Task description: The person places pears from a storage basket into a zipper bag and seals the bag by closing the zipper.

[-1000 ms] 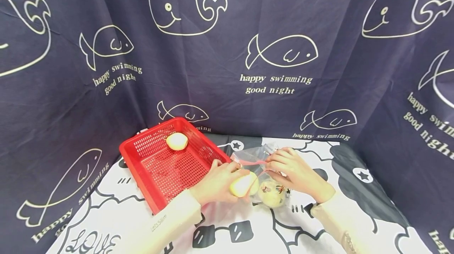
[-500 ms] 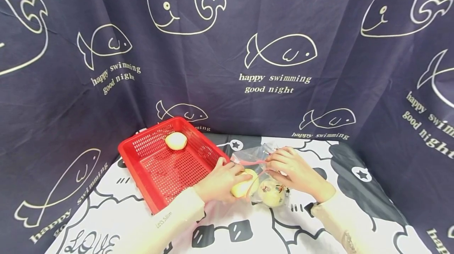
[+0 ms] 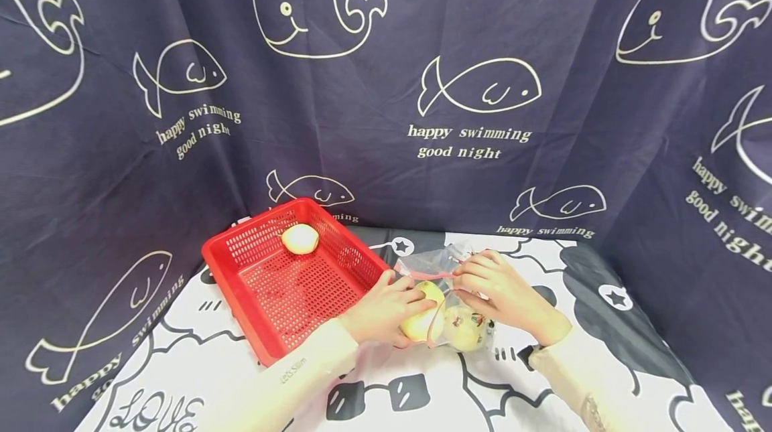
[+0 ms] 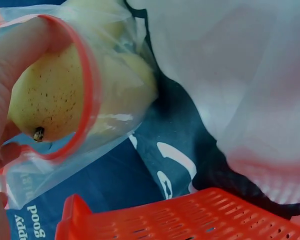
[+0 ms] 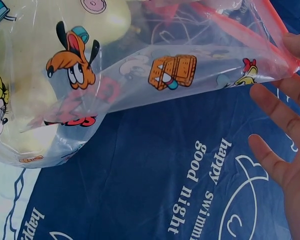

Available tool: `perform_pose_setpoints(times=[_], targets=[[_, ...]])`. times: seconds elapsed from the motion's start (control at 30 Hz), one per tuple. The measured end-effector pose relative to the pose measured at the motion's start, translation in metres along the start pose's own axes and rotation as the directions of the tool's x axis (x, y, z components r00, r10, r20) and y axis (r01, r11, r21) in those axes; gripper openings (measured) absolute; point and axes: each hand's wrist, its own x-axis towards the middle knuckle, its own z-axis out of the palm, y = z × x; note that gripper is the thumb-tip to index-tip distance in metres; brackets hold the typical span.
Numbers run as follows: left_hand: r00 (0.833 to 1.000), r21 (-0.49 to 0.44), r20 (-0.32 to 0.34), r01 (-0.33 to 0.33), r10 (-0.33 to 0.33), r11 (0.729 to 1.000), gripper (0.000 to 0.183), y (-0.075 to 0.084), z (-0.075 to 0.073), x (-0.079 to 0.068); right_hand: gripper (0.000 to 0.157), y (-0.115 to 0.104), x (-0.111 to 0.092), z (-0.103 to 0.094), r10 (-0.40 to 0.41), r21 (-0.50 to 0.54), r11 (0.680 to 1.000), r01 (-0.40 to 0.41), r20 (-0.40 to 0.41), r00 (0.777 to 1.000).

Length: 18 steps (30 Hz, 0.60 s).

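My left hand (image 3: 381, 311) grips a yellow speckled pear (image 3: 417, 329) at the mouth of a clear zip bag (image 3: 427, 262). In the left wrist view, the pear's stem end (image 4: 50, 107) shows inside the bag's red-edged opening (image 4: 92, 85), with my fingers over it. At the bag's far side my right hand (image 3: 503, 295) pinches the red edge between thumb and finger; the other fingers (image 5: 272, 160) extend loosely in the right wrist view. Deeper in the bag lies more yellow fruit (image 3: 466, 337), behind cartoon prints (image 5: 75, 62).
A red perforated basket (image 3: 232, 301) stands left of the bag, close beside my left hand. One yellow pear (image 3: 299, 239) lies at its back. A black-and-white printed cloth (image 3: 482, 395) covers the table, and a dark blue fish-print curtain (image 3: 362, 110) rises behind.
My left hand has moved right with the pear, bringing it further into the bag's mouth. The right hand stays at the red edge.
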Motion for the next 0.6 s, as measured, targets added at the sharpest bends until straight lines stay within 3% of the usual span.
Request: perform_pose_setpoints(times=[0.17, 0.47, 0.6], targets=[[1.0, 0.053, -0.006, 0.011, -0.011, 0.999, 0.068, 0.005, 0.005, 0.002, 0.034, -0.002, 0.0, -0.001, 0.01, 0.001, 1.0, -0.01, 0.017, 1.0], [0.995, 0.121, 0.071, 0.06, -0.069, 0.991, 0.063, 0.012, 0.012, 0.004, 0.032, -0.002, -0.001, 0.0, 0.004, 0.011, 1.0, -0.005, 0.021, 1.0], [0.992, 0.172, 0.074, 0.087, -0.101, 0.981, 0.067, 0.014, 0.014, 0.003, 0.033, -0.001, -0.002, 0.001, 0.005, 0.007, 1.0, -0.005, 0.024, 1.0]])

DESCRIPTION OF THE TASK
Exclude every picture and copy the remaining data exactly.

WRITTEN SOLUTION
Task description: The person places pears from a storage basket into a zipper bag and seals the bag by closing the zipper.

[-1000 ms] 
[-500 ms] 
[+0 ms] 
[+0 ms] 
[+0 ms] 

Available tool: `perform_pose_setpoints(times=[_], targets=[[_, ...]])`. times: seconds elapsed from the motion's start (control at 30 Hz), one per tuple. The measured end-effector pose relative to the pose measured at the motion's start, translation in metres along the start pose's own axes and rotation as the directions of the tool's x axis (x, y, z components r00, r10, r20) and y axis (r01, r11, r21) in those axes; gripper openings (measured) absolute; point and axes: each hand's wrist, its own x-axis towards the middle knuckle, its own z-axis out of the palm, y = z × x; note that gripper is the thumb-tip to index-tip distance in metres; brackets hold the typical span.
Numbers run as follows: left_hand: r00 (0.833 to 1.000), r21 (-0.49 to 0.44), r20 (-0.32 to 0.34), r01 (-0.33 to 0.33), r10 (-0.33 to 0.33), r11 (0.729 to 1.000), gripper (0.000 to 0.183), y (-0.075 to 0.084), z (-0.075 to 0.073), x (-0.079 to 0.068); right_hand: gripper (0.000 to 0.157), y (-0.115 to 0.104), x (-0.111 to 0.092), z (-0.103 to 0.094), r10 (-0.40 to 0.41), r21 (-0.50 to 0.54), r11 (0.680 to 1.000), r01 (-0.40 to 0.41), r20 (-0.40 to 0.41), r00 (0.777 to 1.000).

Length: 18 steps (30 Hz, 0.60 s).

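My left hand (image 3: 381, 311) grips a yellow speckled pear (image 3: 417, 329) at the mouth of a clear zip bag (image 3: 427, 262). In the left wrist view, the pear's stem end (image 4: 50, 107) shows inside the bag's red-edged opening (image 4: 92, 85), with my fingers over it. At the bag's far side my right hand (image 3: 503, 295) pinches the red edge between thumb and finger; the other fingers (image 5: 272, 160) extend loosely in the right wrist view. Deeper in the bag lies more yellow fruit (image 3: 466, 337), behind cartoon prints (image 5: 75, 62).
A red perforated basket (image 3: 232, 301) stands left of the bag, close beside my left hand. One yellow pear (image 3: 299, 239) lies at its back. A black-and-white printed cloth (image 3: 482, 395) covers the table, and a dark blue fish-print curtain (image 3: 362, 110) rises behind.
My left hand has moved right with the pear, bringing it further into the bag's mouth. The right hand stays at the red edge.
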Motion for the next 0.6 s, as measured, targets added at the sharpest bends until straight lines stay within 3% of the usual span.
Request: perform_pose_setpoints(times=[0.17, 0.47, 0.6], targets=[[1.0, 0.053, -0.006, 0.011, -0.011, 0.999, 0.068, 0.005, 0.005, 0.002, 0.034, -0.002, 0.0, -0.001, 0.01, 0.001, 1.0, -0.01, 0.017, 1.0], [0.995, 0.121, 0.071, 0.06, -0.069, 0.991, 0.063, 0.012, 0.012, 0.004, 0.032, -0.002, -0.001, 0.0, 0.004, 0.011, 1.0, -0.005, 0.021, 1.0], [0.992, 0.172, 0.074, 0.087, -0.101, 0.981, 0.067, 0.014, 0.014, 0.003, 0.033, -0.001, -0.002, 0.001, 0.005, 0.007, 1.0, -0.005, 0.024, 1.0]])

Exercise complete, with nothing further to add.